One of my favorite off-Broadway shows is “I Love You, You’re Perfect, Now Change.” The show closed in 2008 after running for 12 years and 5003 performances. In a series of unrelated vignettes, the musical comedy delves into the world of dating, love and marriage.
Enough said about Broadway, on or off.
But I’m put in mind of “I Love You, You’re Perfect, Now Change,” in thinking about the newly reconstituted Federal Communications Commission. With Tom Wheeler coming on board this week as the new FCC chairman and Michael O’Rielly as a new commissioner, the Commission will be back up to its full five-member complement.
No, I don’t mean to say I “love” Messrs. Wheeler and O’Rielly. But based on what I know about them, I do respect and admire them for what they’ve already accomplished in their public and private sector lives.
And, no, I don’t mean to say Messrs. Wheeler and O’Rielly are “perfect.” But, as widely acknowledged, they do bring a wealth of experience and expertise concerning communications policymaking to their jobs, and this certainly is a net positive.
But I do mean to say: “Now Change.”
What I mean to suggest by this is that it is an opportune time for a reset of the FCC’s generally pro-regulatory mindset. This pro-regulatory mindset is perhaps not unnatural, given that, from its inception and for many decades thereafter, the markets under the Commission’s regulatory jurisdiction were either monopolistic or tended in that direction.
But that is no longer the case, of course, and this fact is widely, if not universally, acknowledged by public policymakers, scholars, and, importantly, consumers. The fact of the matter is that the transition from narrowband to broadband, from the Analog Age to the Digital Age, has enabled competition to develop in formerly monopolistic markets.
In my oral testimony before the House Subcommittee on Communications and Technology at its October 24 hearing on the “Evolution of Wired Communications Networks,” I stated:
There is no doubt the IP revolution has enabled increasing competition among broadband providers for the provision of voice, high-speed data, and video services, whether these providers offer their services over wireline, cable, wireless, satellite, fiber, or whatever. The relevant point is not that all of the services offered by all of the competitors are perfectly substitutable, or that they all meet every consumer’s desires at all times. The relevant point for policymakers is that, for an increasingly large number of consumers, these various competitors provide a choice of service providers offering a choice of attractive service options.
I suspect that not one of the FCC Commissioners would disagree with the above statement. But the important, more fundamental, point is to grasp the implications for regulatory policy. As I said in my House testimony, in today’s increasingly competitive environment, going forward the FCC needs to rely much more on a free market-oriented paradigm in which “future regulatory activity should be tied closely to findings of demonstrable market failure and actual consumer harm.”

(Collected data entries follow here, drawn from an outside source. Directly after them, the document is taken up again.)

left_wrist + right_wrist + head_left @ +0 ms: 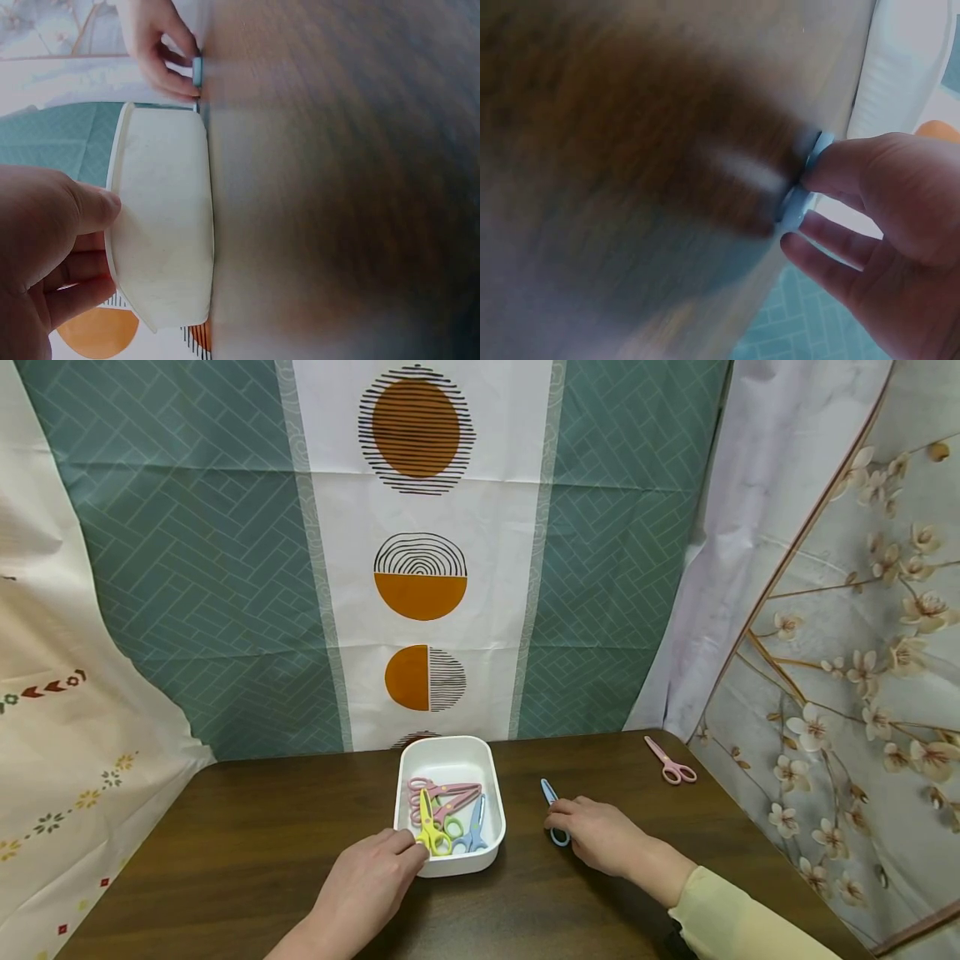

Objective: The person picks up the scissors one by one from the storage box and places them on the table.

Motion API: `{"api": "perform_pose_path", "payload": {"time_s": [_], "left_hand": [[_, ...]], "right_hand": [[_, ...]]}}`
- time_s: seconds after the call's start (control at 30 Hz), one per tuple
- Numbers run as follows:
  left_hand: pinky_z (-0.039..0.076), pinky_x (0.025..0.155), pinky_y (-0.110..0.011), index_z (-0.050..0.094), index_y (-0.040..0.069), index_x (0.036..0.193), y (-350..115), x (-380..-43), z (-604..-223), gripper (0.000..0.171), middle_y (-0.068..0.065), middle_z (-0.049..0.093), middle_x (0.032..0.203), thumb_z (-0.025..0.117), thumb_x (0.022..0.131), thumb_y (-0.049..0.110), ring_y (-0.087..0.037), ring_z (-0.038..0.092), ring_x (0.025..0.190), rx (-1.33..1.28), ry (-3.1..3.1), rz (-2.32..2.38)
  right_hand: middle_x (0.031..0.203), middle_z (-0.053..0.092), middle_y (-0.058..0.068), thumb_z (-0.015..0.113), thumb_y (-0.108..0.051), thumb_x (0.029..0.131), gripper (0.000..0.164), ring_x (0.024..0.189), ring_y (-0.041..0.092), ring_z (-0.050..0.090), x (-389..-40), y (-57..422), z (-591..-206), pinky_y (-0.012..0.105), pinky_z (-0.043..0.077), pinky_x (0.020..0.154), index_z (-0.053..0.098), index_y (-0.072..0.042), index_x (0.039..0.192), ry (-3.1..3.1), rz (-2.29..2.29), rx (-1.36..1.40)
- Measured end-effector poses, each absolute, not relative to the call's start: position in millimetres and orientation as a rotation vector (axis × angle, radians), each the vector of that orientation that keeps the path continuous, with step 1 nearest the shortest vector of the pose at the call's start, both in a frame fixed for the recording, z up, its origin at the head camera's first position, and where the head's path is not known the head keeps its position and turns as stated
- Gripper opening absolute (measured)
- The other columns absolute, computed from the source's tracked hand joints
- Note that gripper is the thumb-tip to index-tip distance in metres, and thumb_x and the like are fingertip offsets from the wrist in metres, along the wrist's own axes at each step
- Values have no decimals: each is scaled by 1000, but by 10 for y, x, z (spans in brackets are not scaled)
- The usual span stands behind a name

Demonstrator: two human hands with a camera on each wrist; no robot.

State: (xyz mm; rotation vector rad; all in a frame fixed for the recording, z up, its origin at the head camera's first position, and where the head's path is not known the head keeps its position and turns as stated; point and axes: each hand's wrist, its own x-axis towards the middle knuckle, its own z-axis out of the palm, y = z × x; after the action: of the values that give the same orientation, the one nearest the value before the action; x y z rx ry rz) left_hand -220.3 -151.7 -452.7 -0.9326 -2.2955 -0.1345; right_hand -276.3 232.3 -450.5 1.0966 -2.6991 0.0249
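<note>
A white plastic bin (491,852) holds several pairs of scissors: pink scissors (450,789), yellow scissors (426,814), blue scissors (476,827) and a pair with green handles (453,827). My left hand (378,868) pinches the bin's near-left rim, thumb outside and fingers over the edge, as the left wrist view also shows. To the right of the bin, another pair of light blue scissors (550,792) lies on the table, blades pointing away. My right hand (596,835) grips it around the handles, thumb on one side and fingers on the other. The hand partly hides the handles.
Pink scissors (670,762) lie alone near the table's far right corner. The dark wooden table (300,810) backs onto a hanging green and white curtain (217,610). A flowered cloth (840,735) hangs along the right side.
</note>
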Motion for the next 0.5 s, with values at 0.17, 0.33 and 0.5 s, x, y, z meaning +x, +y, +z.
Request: {"api": "perform_pose_path", "payload": {"time_s": [0.17, 0.33, 0.5], "left_hand": [[50, 63, -28, 71, 22, 87, -1520, -2196, -4512, 26, 8, 62, 82, 93, 83, 9, -13, 59, 75, -928, -2314, -133], [50, 64, -28, 73, 22, 90, -1514, -2194, -4498, 24, 8, 63, 83, 92, 84, 8, -13, 58, 75, -929, -2343, -131], [50, 64, -27, 73, 22, 91, -1511, -2188, -4500, 25, 8, 63, 84, 92, 84, 7, -13, 58, 75, -927, -2366, -128]], "right_hand": [[126, 72, 4, 80, 4, 86, 40, 110, 27, 71, -2695, 2333, -4508, 44, 63, 88, 78, -15, 122, -2634, 36, 1032], [126, 74, 7, 87, -8, 88, 40, 111, 31, 72, -2600, 2318, -4507, 47, 63, 89, 77, -13, 126, -2593, 12, 945], [132, 73, 11, 89, -24, 94, 45, 117, 33, 71, -2481, 2269, -4493, 50, 61, 93, 75, -11, 134, -2661, 25, 855]]}}
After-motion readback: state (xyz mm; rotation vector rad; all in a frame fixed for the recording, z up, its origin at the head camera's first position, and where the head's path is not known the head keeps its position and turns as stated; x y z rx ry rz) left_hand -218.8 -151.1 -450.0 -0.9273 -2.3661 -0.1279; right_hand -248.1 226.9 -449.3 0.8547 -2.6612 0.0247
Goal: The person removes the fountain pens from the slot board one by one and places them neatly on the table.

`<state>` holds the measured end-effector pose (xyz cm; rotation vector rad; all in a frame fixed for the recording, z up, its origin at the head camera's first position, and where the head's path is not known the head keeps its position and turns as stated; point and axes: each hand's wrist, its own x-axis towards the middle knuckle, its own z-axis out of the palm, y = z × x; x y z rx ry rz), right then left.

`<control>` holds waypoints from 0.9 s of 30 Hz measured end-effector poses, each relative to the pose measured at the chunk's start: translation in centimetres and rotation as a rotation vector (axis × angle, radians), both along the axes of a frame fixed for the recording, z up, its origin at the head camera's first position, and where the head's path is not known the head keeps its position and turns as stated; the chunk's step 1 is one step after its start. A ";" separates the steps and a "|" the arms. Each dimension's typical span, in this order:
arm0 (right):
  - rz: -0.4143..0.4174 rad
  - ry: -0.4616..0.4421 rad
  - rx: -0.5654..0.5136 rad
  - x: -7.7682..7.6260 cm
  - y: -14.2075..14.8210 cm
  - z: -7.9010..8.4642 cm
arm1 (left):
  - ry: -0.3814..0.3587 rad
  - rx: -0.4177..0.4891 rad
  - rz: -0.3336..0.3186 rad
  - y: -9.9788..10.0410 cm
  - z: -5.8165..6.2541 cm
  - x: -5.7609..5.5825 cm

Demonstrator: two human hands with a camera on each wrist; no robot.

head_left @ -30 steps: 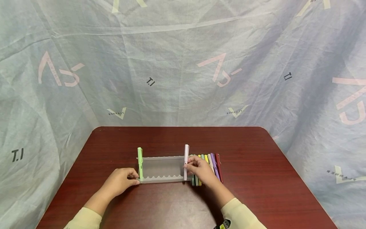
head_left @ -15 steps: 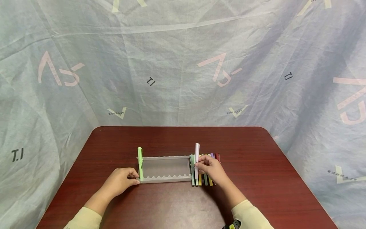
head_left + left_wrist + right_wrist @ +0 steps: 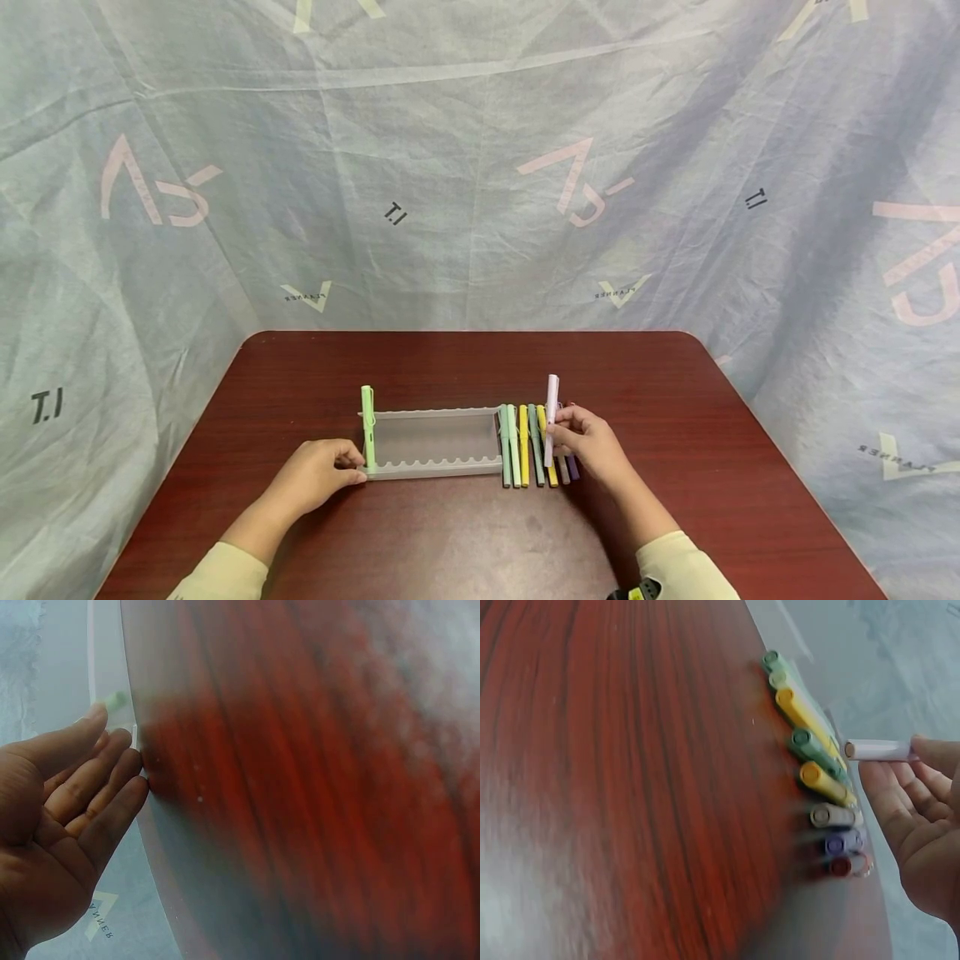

This does not mean there is no place for regulation in the event of market failure and consumer harm. But it does mean that the agency needs to reset its mindset so that it does not look to regulation in the absence of proven market failure and consumer harm.
At this time I want to eschew addressing any specific proceedings. You can find hundreds and hundreds of pieces doing so on our Free State Foundation website and our blog – and rest assured they will keep on coming.
Instead, in closing, I want to say that I have no doubts about the good faith of the new FCC Chairman, or of any of his colleagues. Nevertheless, I do know that, from their high positions, which confer considerable unbridled administrative discretion, it is often easy just to succumb to the bureaucratic imperative to “regulate first,” perhaps with the best of intentions.
As a cautionary warning, I think that what Dean Roscoe Pound had to say around the middle of the last century is very useful for the commissioners to appreciate:
[T]he zeal of administrative agencies to achieve the immediate ends they see before them leads them to see their functions out of focus and to assume that constitutional limitations and guaranteed individual rights must give way before their zealous efforts to achieve what they see as a paramount purpose of government.
And, in the same time frame, F.A. Hayek had this to say in The Constitution of Liberty about what he called “general regulations of economic activity.” Hayek declared “the economist will remain suspicious and hold that there is a strong presumption against such measures because their over-all cost is almost always underestimated and because one disadvantage in particular – namely the prevention of new developments – can never be fully taken into account.”
With these injunctions in mind, I have no hesitancy, with a nod to off-Broadway, to say to Chairman Wheeler and his colleagues: “I respect you, you have experience and expertise, now change.”